- Interactive map of Gmina Sułów
- Coordinates (Sułów): 50°46′0″N 22°57′15″E﻿ / ﻿50.76667°N 22.95417°E
- Country: Poland
- Voivodeship: Lublin
- County: Zamość County
- Seat: Sułów

Area
- • Total: 93.48 km^{2} (36.09 sq mi)

Population (2013)
- • Total: 4,765
- • Density: 50.97/km^{2} (132.0/sq mi)
- Website: http://www.sulow.pl

= Gmina Sułów =

Gmina Sułów is a rural gmina (administrative district) in Zamość County, Lublin Voivodeship, in eastern Poland. Its seat is the village of Sułów, which lies approximately 23 km west of Zamość and 60 km south-east of the regional capital Lublin.

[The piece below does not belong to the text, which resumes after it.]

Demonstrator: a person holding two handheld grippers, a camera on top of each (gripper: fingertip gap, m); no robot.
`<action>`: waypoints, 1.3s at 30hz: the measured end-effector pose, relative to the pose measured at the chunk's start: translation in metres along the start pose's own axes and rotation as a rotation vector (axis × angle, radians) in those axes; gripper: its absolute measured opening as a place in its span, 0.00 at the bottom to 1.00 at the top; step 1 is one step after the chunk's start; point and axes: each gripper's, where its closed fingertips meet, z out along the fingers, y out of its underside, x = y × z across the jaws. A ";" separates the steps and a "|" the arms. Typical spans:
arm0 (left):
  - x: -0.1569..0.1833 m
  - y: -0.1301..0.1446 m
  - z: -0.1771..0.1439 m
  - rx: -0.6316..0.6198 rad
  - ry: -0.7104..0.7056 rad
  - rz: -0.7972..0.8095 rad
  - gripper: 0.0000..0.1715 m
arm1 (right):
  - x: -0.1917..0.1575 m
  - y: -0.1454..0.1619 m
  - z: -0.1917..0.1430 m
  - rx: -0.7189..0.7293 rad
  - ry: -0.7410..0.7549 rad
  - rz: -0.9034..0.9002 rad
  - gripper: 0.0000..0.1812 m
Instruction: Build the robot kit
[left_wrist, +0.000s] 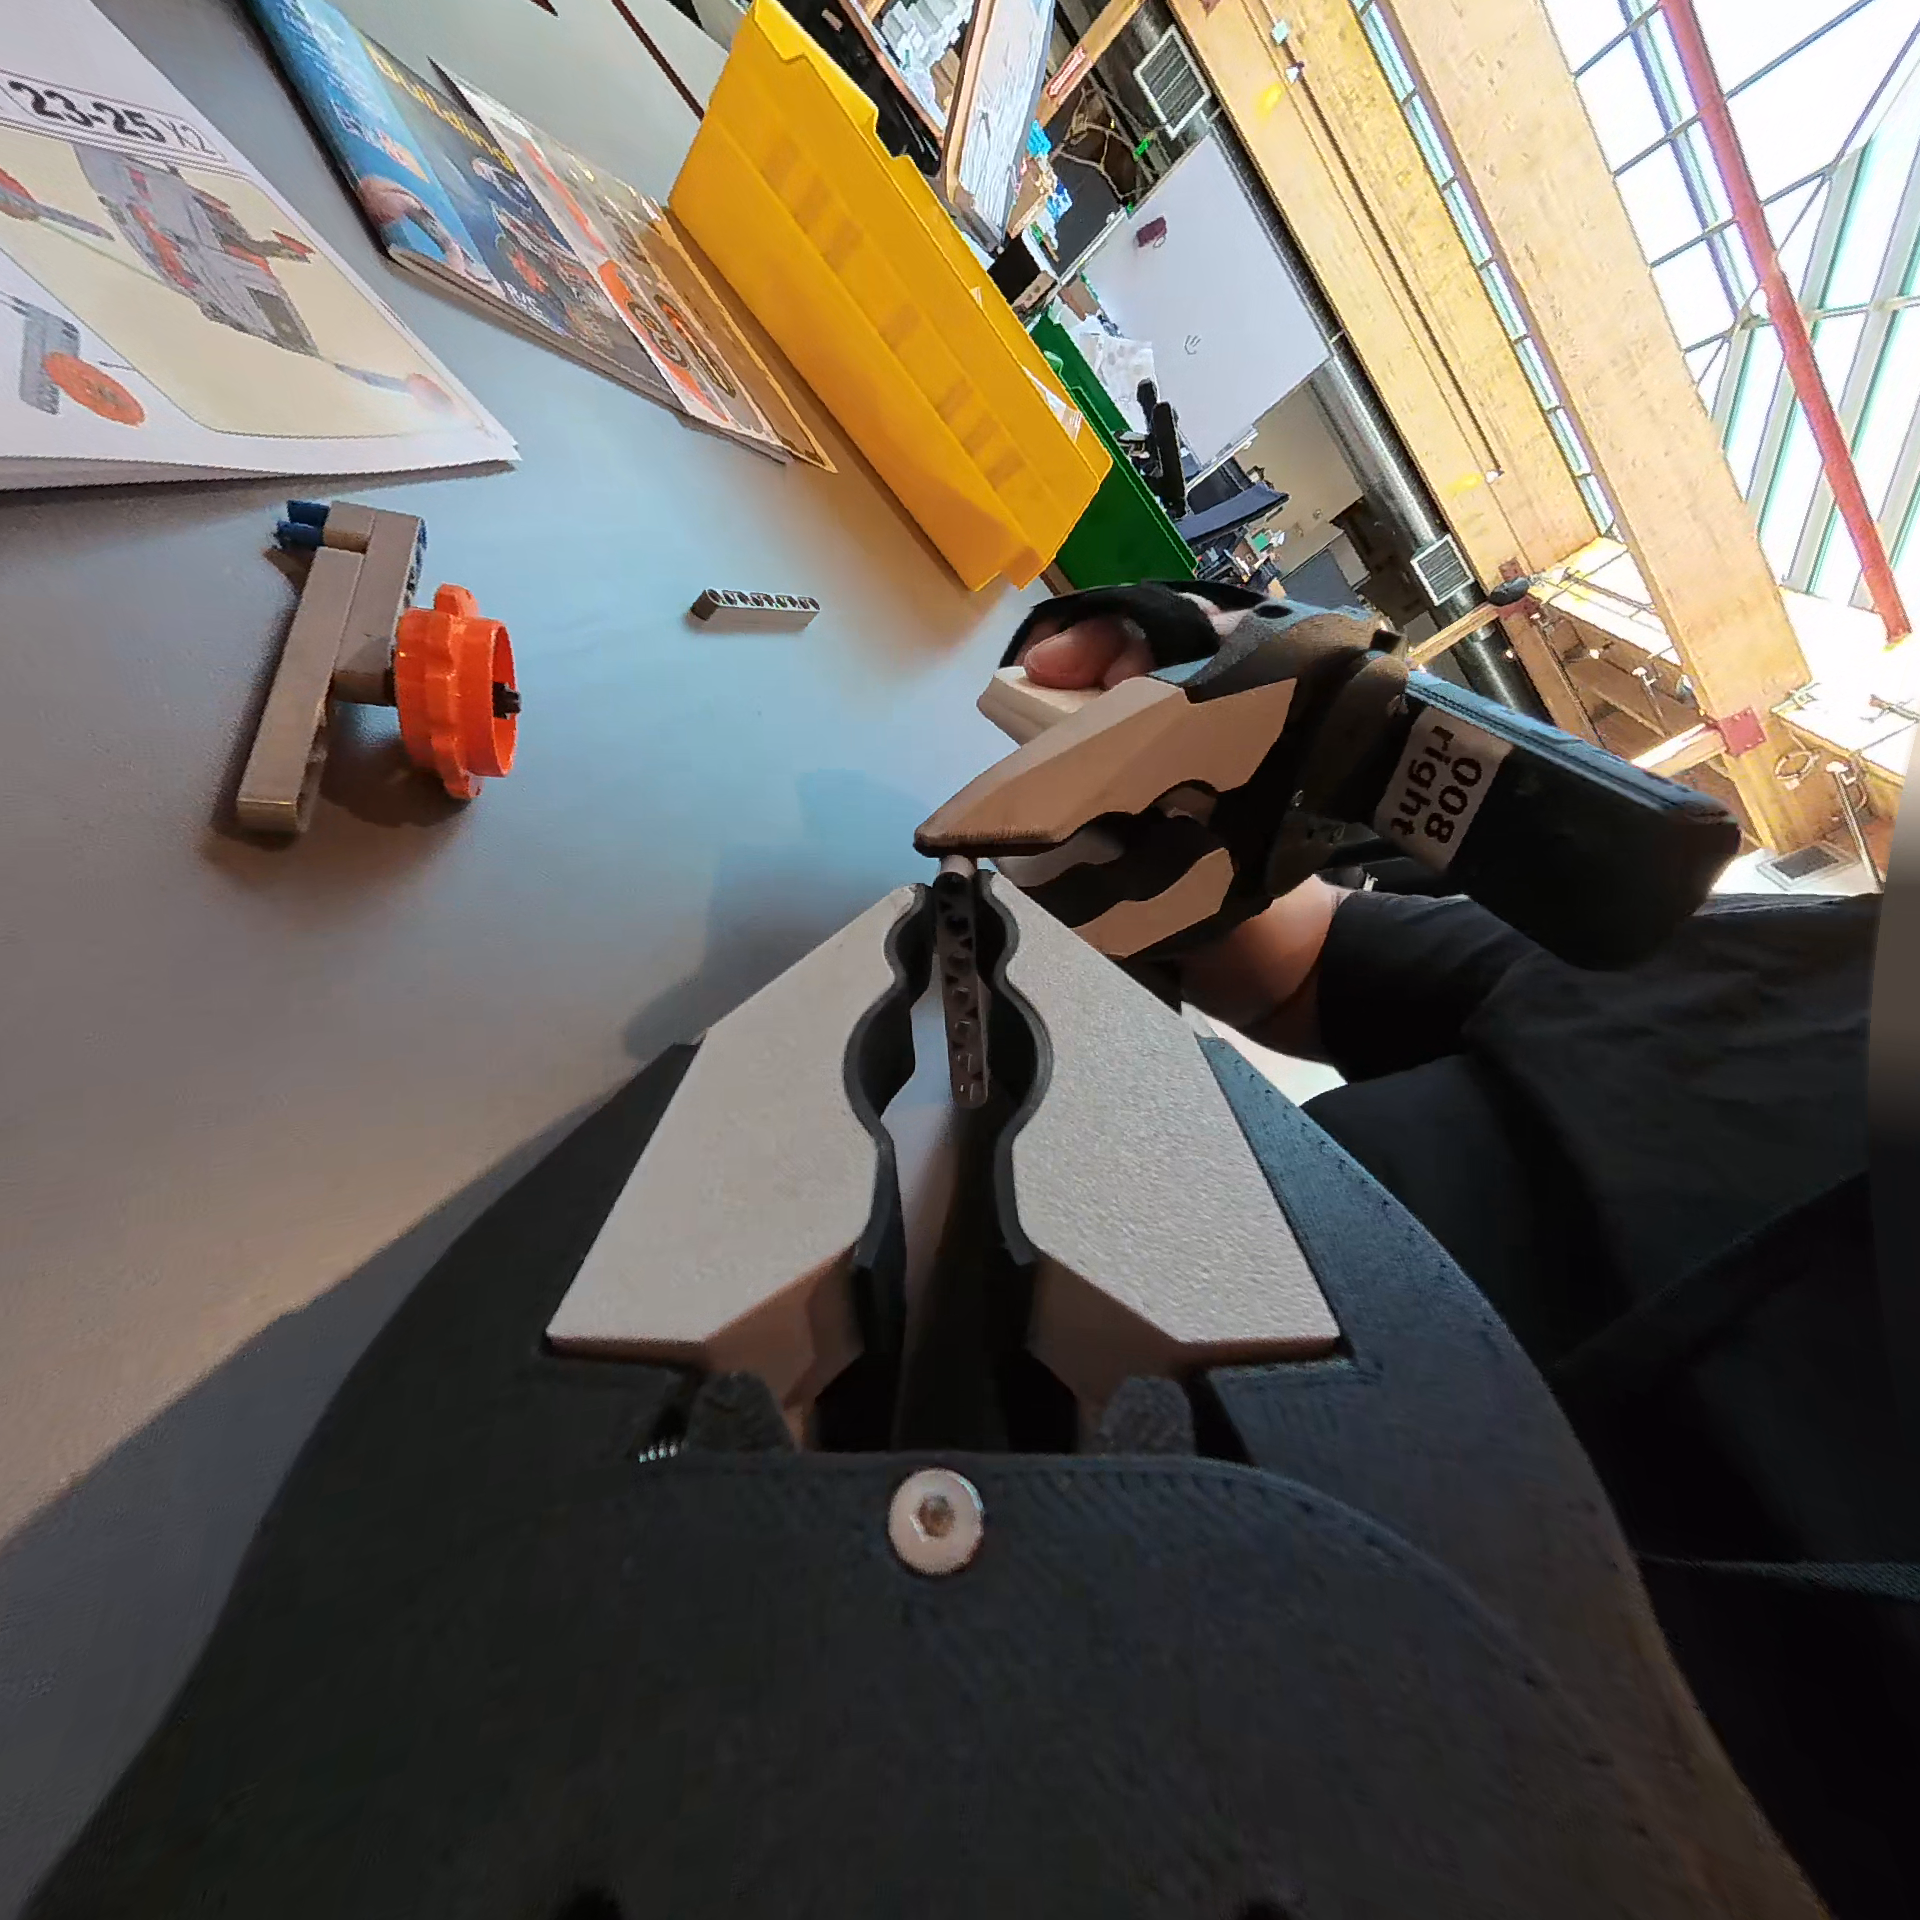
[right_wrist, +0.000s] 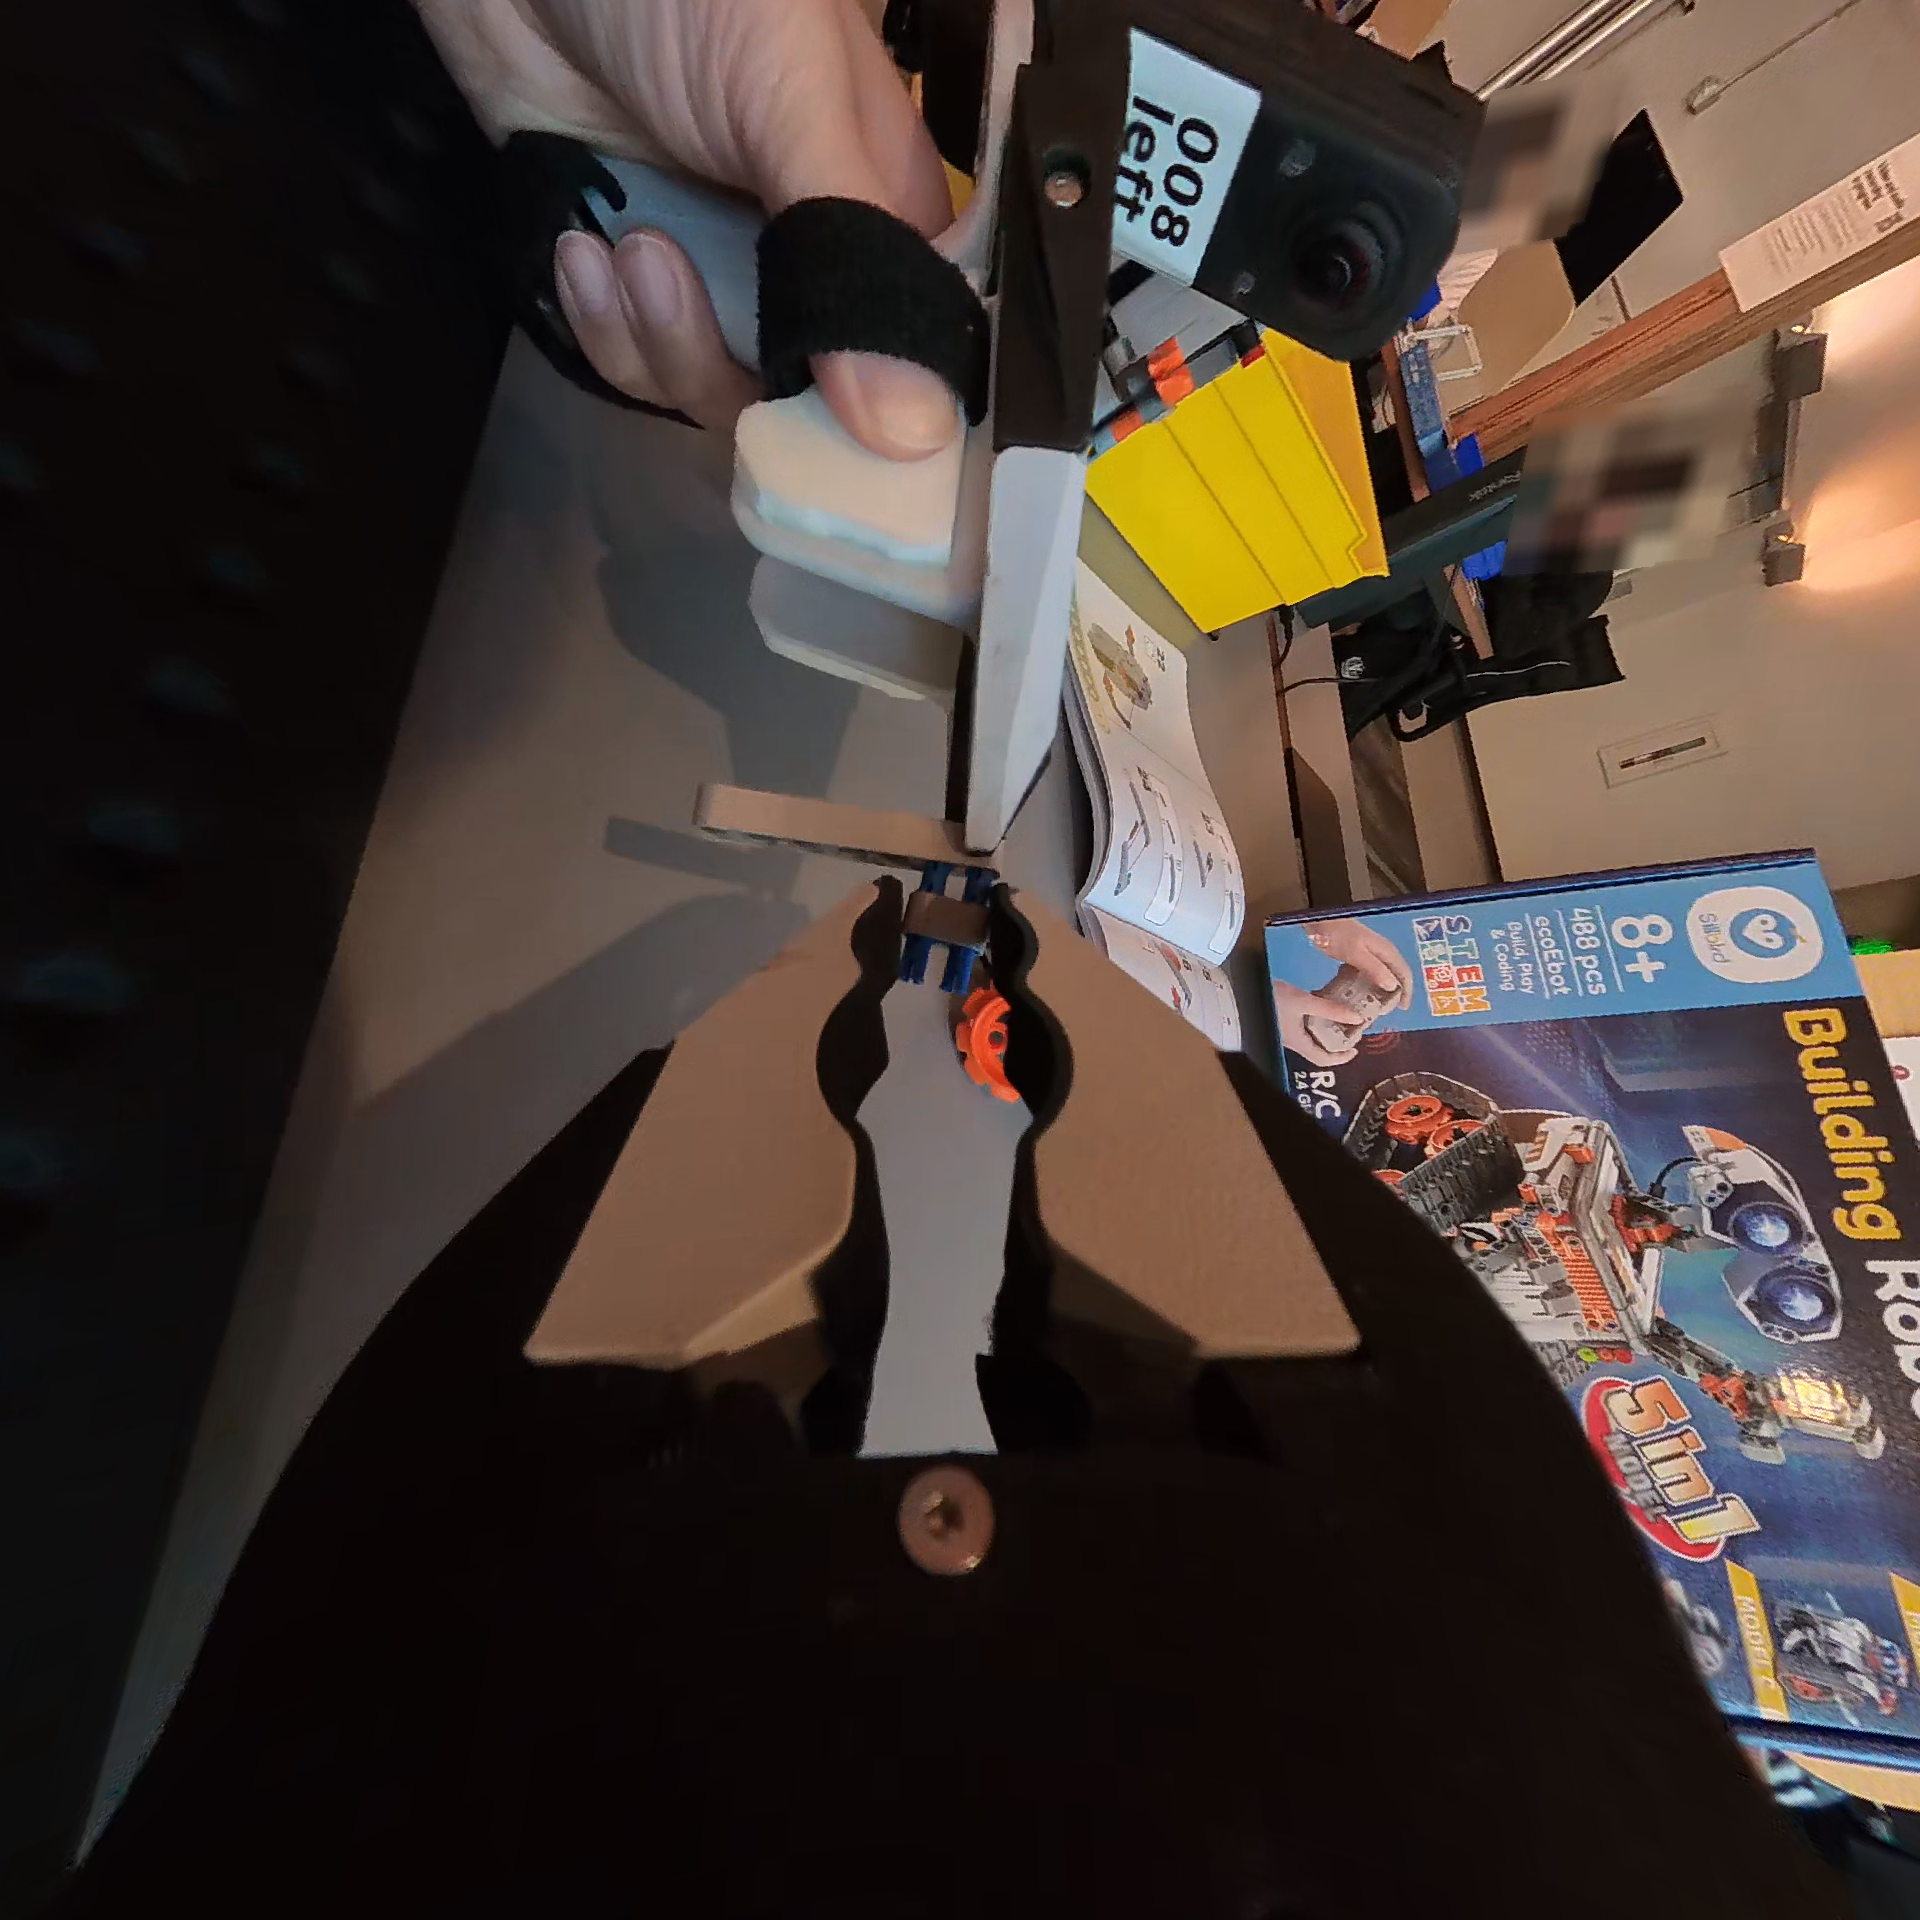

The gmina covers an area of 93.48 km2, and as of 2006 its total population is 5,129 (4,765 in 2013).

==Villages==
Gmina Sułów contains the villages and settlements of Deszkowice Drugie, Deszkowice Pierwsze, Kawęczyn-Kolonia, Kitów, Michalów, Rozłopy, Rozłopy-Kolonia, Sąsiadka, Sułów, Sułów-Kolonia, Sułówek, Sułowiec, Tworyczów and Źrebce, as well as Brzezina, Czajki, Czternastka, Doliny, Gaj, Góry, Kolonia, Kolonia Dworska, Kolonia Środkowa, Kątek, Lipiny, Majdan, Mule, Nawsie, Pałac, Pod Szosą, Polówka, Popówka, Rutki, Rynek, Stara Wieś, Starowieś, and Wygon.

==Neighbouring gminas==
Gmina Sułów is bordered by the gminas of Nielisz, Radecznica, Rudnik, Szczebrzeszyn and Turobin.